What is required. Word for word, restate the data that follows, omitting the images.

Recorded information.
================

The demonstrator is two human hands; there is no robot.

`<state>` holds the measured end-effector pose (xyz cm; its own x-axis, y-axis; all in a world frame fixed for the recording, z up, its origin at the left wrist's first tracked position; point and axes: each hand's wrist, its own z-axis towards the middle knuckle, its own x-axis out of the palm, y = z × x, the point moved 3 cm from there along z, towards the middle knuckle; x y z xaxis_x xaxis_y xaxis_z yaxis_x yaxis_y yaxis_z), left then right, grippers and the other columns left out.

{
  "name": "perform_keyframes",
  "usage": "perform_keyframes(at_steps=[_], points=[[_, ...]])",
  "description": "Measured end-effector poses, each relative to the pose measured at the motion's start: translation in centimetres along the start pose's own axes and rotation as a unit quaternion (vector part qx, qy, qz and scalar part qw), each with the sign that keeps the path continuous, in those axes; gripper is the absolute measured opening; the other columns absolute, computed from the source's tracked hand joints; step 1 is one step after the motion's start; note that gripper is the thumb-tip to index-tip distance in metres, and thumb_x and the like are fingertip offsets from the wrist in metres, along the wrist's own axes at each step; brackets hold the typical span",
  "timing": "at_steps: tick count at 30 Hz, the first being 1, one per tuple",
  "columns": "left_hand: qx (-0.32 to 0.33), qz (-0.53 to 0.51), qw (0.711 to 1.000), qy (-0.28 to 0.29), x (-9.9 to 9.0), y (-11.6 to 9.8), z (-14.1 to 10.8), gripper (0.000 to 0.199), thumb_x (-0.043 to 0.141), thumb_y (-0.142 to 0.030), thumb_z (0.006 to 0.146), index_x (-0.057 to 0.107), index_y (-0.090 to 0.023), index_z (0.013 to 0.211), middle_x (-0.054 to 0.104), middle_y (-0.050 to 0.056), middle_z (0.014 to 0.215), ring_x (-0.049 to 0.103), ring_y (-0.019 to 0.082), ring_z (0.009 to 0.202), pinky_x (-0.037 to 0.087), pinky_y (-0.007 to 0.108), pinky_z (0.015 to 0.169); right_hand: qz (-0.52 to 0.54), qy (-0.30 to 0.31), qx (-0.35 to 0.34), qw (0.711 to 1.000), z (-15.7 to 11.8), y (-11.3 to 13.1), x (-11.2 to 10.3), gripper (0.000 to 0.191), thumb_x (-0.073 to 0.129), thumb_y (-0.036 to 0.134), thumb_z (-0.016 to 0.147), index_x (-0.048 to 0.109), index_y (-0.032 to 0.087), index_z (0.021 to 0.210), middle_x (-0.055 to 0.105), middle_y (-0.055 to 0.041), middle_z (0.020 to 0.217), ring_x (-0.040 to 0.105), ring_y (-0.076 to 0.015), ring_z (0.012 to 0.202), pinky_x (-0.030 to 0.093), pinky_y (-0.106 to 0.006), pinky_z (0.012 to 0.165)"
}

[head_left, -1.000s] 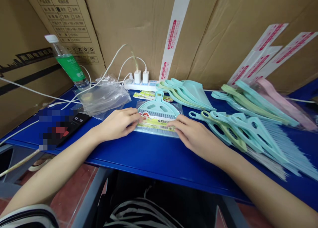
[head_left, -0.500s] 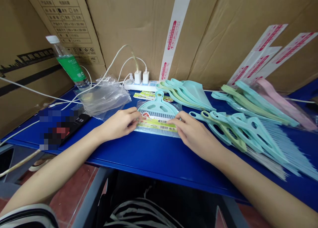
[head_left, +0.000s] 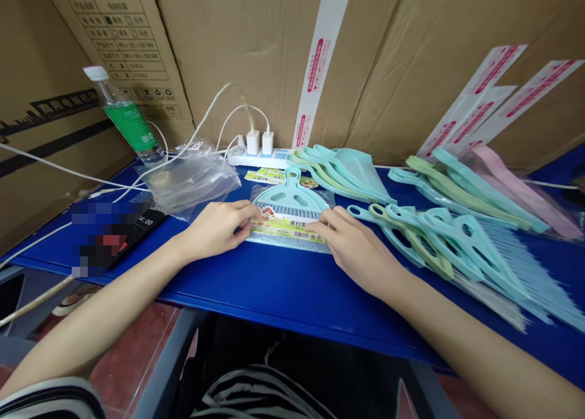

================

Answer to this exercise.
The demonstrator is two human hands; there is no robot.

`<state>` holds the measured end-effector pose (xyz cm; its own x-axis, y-axis; all in a world frame fixed for the recording, z up, its origin at the left wrist's first tracked position; point and axes: each hand's wrist, its own z-axis towards the middle knuckle, its own x-axis out of the palm, y = z × x, the point moved 3 cm from there along z, towards the middle knuckle; x y z xaxis_x xaxis_y xaxis_z yaxis_x yaxis_y yaxis_z), left then right, grippers and the other columns left out.

{
  "name": "perform_keyframes",
  "usage": "perform_keyframes(at_steps=[_], points=[[_, ...]])",
  "description": "Measured end-effector poses, each relative to the pose measured at the motion's start: translation in centimetres along the start pose's own axes and rotation as a unit quaternion (vector part qx, qy, qz and scalar part qw), each with the sign that keeps the path continuous, in those axes; gripper is the absolute measured opening; the other columns absolute, computed from the source's tracked hand joints; step 1 is one step after the motion's start; note that gripper is the thumb-tip to index-tip distance in metres, and thumb_x and the like are fingertip offsets from the wrist in metres, along the wrist's own axes at each step; brackets hold the typical span",
  "timing": "at_steps: tick count at 30 Hz, the first being 1, one per tuple",
  "columns": "left_hand: qx (-0.32 to 0.33), qz (-0.53 to 0.51), qw (0.711 to 1.000), qy (-0.28 to 0.29), x (-9.9 to 9.0), y (-11.6 to 9.8), z (-14.1 to 10.8), gripper (0.000 to 0.199), thumb_x (-0.043 to 0.141), thumb_y (-0.142 to 0.030), thumb_z (0.006 to 0.146), index_x (-0.057 to 0.107), index_y (-0.090 to 0.023), index_z (0.013 to 0.211), middle_x (-0.054 to 0.104), middle_y (-0.050 to 0.056), middle_z (0.014 to 0.215), ring_x (-0.049 to 0.103), ring_y (-0.019 to 0.082), ring_z (0.009 to 0.202), pinky_x (-0.037 to 0.087), pinky_y (-0.007 to 0.108), pinky_z (0.015 to 0.169); right_hand: qz (-0.52 to 0.54), qy (-0.30 to 0.31), qx (-0.35 to 0.34), qw (0.711 to 1.000), z (-15.7 to 11.8), y (-11.3 to 13.1), x (-11.2 to 10.3), gripper (0.000 to 0.191), thumb_x (-0.073 to 0.129), thumb_y (-0.036 to 0.134), thumb_z (-0.016 to 0.147), index_x (-0.048 to 0.109), index_y (-0.032 to 0.087), index_z (0.021 to 0.210), middle_x (-0.055 to 0.105), middle_y (-0.055 to 0.041), middle_z (0.020 to 0.217), ring_x (-0.040 to 0.105), ring_y (-0.076 to 0.015), ring_z (0.012 to 0.202), pinky_x (-0.030 to 0.093), pinky_y (-0.106 to 0.006), pinky_z (0.012 to 0.165)"
}

[head_left, -1.000s] 
[head_left, -0.500s] 
[head_left, +0.000s] 

The exercise has been answered, and the work is done.